## Work to be completed
Lines before the one containing "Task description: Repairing" are excluded; reproduce that line and all lines after it in the entries below, exactly.

## Entries supplied
┄┄┄┄┄┄

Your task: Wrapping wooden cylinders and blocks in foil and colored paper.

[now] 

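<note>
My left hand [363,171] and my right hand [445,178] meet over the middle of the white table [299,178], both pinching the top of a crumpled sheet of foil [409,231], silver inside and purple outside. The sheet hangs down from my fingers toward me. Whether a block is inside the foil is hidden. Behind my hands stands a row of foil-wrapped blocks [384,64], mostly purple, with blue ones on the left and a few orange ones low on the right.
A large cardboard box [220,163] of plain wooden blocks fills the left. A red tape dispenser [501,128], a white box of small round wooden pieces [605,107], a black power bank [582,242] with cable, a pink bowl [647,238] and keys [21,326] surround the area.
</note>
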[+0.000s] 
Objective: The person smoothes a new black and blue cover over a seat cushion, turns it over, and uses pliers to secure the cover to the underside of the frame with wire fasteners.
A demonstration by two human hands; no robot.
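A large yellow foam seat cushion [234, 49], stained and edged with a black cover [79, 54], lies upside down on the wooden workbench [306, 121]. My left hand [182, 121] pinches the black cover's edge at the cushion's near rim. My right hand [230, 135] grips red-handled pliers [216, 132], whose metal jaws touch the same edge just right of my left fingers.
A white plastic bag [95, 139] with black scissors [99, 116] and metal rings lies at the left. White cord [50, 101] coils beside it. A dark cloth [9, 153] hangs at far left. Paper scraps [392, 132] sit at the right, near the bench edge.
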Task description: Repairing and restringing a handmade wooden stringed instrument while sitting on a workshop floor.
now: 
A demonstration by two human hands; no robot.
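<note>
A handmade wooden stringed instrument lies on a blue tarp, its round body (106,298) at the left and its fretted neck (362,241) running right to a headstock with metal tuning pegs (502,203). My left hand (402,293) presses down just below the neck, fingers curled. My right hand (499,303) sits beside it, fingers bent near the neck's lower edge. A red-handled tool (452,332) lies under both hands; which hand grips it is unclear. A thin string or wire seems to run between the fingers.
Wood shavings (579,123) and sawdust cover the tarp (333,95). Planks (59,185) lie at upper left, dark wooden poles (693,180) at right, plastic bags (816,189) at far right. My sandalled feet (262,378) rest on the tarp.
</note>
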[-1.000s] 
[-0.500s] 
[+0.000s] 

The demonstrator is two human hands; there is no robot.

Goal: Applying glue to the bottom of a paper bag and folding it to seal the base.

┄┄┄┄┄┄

## Your solution
Task description: Repairing and restringing a handmade wooden stringed instrument while sitting on a workshop floor.
now: 
A demonstration by two human hands; no robot.
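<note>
A handmade wooden stringed instrument lies on a blue tarp, its round body (106,298) at the left and its fretted neck (362,241) running right to a headstock with metal tuning pegs (502,203). My left hand (402,293) presses down just below the neck, fingers curled. My right hand (499,303) sits beside it, fingers bent near the neck's lower edge. A red-handled tool (452,332) lies under both hands; which hand grips it is unclear. A thin string or wire seems to run between the fingers.
Wood shavings (579,123) and sawdust cover the tarp (333,95). Planks (59,185) lie at upper left, dark wooden poles (693,180) at right, plastic bags (816,189) at far right. My sandalled feet (262,378) rest on the tarp.
</note>
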[-1.000s] 
[-0.500s] 
[+0.000s] 

The demonstrator is two human hands; there is no robot.

Goal: Applying glue to the bottom of a paper bag and folding it to seal the base.

Nothing remains open in this exercise.